Outlook remains choppy-- for economy and truck freight

Outlook remains choppy-- for economy and truck freight

Experts are saying motor carriers should expect uneven conditions where truck freight is concerned for the foreseeable future. That is the case even as the fundamentals supporting strong freight demand remain intact

Experts are saying motor carriers should expect uneven conditions where truck freight is concerned for the foreseeable future. That is the case even as the fundamentals supporting strong freight demand remain intact.

“Though industry pricing continues to trend positively, slowing demand trends have limited the upside opportunity in our 3% to 5% rate growth expectation in contractual truckload rates for 2011,” Benjamin Hartford, analyst with Wall Street investment firm Robert W. Baird & Co., noted in the firm’s most recent Freight Flows brief.

“That said, industry conditions remain favorable for carriers given tight capacity and lean inventory levels, which can reaccelerate pricing if a strong demand catalyst were to emerge,” he added.

Weak employment data released by the U.S. Bureau of Labor Statistics for May, showing that just 54,000 jobs were added last month after 232,000 in April, is the latest piece of evidence that the U.S. economy's “soft patch” is proving softer than feared, said Nigel Gault, analyst with consulting firm IHS Global Insight.

“The slowdown in job creation reflected weakness across the board [and] there was no one culprit to single out,” Gault noted, pointing out that the U.S. unemployment rate has now increased to 9.1%.

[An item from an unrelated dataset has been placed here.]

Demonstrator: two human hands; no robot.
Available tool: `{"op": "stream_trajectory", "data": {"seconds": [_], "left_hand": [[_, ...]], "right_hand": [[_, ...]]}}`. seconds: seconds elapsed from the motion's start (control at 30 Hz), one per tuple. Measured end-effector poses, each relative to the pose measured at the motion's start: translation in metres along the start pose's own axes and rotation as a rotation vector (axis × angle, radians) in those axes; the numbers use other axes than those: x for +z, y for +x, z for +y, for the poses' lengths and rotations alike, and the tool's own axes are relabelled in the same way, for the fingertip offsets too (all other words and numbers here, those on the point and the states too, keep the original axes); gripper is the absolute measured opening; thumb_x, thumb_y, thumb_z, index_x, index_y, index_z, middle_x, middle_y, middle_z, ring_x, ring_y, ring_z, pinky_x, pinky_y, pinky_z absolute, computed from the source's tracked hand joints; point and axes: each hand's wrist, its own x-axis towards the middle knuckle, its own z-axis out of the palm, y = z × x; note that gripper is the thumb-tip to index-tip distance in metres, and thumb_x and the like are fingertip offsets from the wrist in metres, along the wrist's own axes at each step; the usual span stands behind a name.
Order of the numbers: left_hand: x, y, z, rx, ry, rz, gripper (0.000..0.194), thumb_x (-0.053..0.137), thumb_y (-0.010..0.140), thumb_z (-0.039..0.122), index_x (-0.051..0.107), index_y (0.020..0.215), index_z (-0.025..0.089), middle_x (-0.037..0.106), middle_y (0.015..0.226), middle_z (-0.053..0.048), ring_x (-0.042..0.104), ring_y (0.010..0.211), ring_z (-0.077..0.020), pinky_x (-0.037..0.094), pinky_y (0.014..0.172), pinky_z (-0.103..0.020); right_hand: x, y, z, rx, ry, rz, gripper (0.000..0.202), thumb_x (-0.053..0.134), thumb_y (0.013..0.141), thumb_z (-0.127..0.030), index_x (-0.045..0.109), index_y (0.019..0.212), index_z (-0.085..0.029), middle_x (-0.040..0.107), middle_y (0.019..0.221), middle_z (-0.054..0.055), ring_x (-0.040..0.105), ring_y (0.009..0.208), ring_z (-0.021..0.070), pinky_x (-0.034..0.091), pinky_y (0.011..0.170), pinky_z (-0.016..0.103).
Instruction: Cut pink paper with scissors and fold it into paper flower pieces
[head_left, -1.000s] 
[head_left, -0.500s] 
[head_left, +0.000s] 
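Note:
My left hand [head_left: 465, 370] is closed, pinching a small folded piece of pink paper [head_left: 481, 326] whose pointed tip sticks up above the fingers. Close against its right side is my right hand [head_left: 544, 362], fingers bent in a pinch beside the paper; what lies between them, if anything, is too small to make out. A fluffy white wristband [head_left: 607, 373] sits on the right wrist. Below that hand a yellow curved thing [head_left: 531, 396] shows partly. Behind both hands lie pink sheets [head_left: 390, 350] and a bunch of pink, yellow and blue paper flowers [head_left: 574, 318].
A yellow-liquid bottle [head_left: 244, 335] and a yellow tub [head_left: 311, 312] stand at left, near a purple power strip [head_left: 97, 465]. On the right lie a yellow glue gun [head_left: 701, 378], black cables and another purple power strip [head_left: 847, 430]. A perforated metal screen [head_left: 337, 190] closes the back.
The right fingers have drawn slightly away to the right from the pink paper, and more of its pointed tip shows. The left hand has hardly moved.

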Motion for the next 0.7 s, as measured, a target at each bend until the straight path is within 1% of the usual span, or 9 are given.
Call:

“The loss of economic momentum probably reflects the cumulative impact of surging commodity costs, which have squeezed consumer spending power and raised business costs, leading employers to become more cautious in hiring,” Gault added. “We expect U.S. GDP [gross domestic product] growth of just 2.0% in the second quarter, little different from 1.8% in the first [quarter].”

Yet Eric Starks, president of research firm FTR Associates, told Fleet Owner that this “up-and-down” trend has been a hallmark of the current economic recovery for some time – and will be a hallmark of the freight market as well.

“We’re going to see some choppiness in the overall economy and in the freight numbers, too,” Starks said. “How much the recent employment report and other data affects freight activity overall is unclear at this moment, but the fundamentals [for freight demand] are still solid.”

Indeed, IHS’s Gault stressed that the weak employment report, among other economic metrics, may make things look worse than they actually are.

“It will naturally lead to concerns that this is more than a [economic] soft patch, perhaps the dreaded double-dip downturn,” he said. “But we still take the view that we are seeing a soft patch within an underlying modestly paced recovery. Fortunately, we are now seeing some relief on commodity prices; if this relief persists, we expect growth to improve in the second half of the year.”

One “crumb of comfort” in the recent employment report, added Gault, is that the workweek held steady overall, and actually rose in manufacturing. “In an economy tipping into recession, the workweek is normally one of the first indicators to head south,” he said.

Baird’s Hartford said truck freight trends are now “normalizing” from robust activity between February and March of this year, consistent with what Baird describes as a “slow-growth” economy. For example, Baird’s Freight Index has now dropped back to 2% growth year-over-year for the second quarter as opposed to the 5% year-over-year pace exhibited in the first quarter, he noted.

“Southeast and Midwest [truck freight] demand levels remain relatively healthy, while West Coast demand improving though still relatively soft,” Hartford added. “Public truckload carriers remain optimistic that seasonal volume build will continue through the remainder of 2Q11, though pace of seasonal build remains uncertain [and the] likelihood for pricing above expectations muted.”

However, he pointed out that capacity tightness persists, which is supporting 3% to 5% pricing growth expectations. However, the degree of capacity tightness has moderated as less robust demand trends emerge. So an upside to expected pricing growth appears muted absent a reemergence of robust volume trends, Hartford added.